◆ PROBLEM REQUIREMENTS: Copy the data exactly, keeping every line intact.

◆ SUPPLIED MATERIAL:
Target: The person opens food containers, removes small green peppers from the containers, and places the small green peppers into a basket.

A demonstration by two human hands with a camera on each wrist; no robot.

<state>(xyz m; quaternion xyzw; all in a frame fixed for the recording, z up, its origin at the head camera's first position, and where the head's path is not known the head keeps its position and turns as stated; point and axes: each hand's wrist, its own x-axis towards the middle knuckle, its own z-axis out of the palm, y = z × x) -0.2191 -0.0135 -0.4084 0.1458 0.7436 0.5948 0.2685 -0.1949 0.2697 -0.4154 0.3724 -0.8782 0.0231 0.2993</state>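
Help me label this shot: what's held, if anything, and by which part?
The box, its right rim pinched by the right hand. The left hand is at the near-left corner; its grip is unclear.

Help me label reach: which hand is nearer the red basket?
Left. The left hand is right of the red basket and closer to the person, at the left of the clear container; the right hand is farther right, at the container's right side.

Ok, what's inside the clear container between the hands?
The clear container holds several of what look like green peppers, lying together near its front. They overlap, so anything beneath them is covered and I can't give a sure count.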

◆ ANSWER TO THIS EXERCISE:
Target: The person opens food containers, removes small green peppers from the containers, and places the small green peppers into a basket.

A demonstration by two human hands with a camera on each wrist; no robot.

<state>(xyz m; quaternion xyzw; all in a frame fixed for the recording, z up, its origin at the head camera's first position, and where the head's path is not known the head keeps its position and turns as stated; point and axes: each hand's wrist, its own x-axis towards the middle knuckle, its own z-axis out of the palm, y = z × x) -0.2191 -0.0135 -0.4084 0.1458 0.7436 0.5948 0.2685 -0.1949 0.2697 -0.4154 0.3724 -0.8782 0.0231 0.2993</state>
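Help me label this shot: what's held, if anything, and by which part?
The box, its right rim pinched by the right hand. The left hand is at the near-left corner; its grip is unclear.

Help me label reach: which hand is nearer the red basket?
Left. The left hand is right of the red basket and closer to the person, at the left of the clear container; the right hand is farther right, at the container's right side.

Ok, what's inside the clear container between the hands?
The clear container holds several of what look like green peppers, lying together near its front. They overlap, so anything beneath them is covered and I can't give a sure count.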

This response is now finished.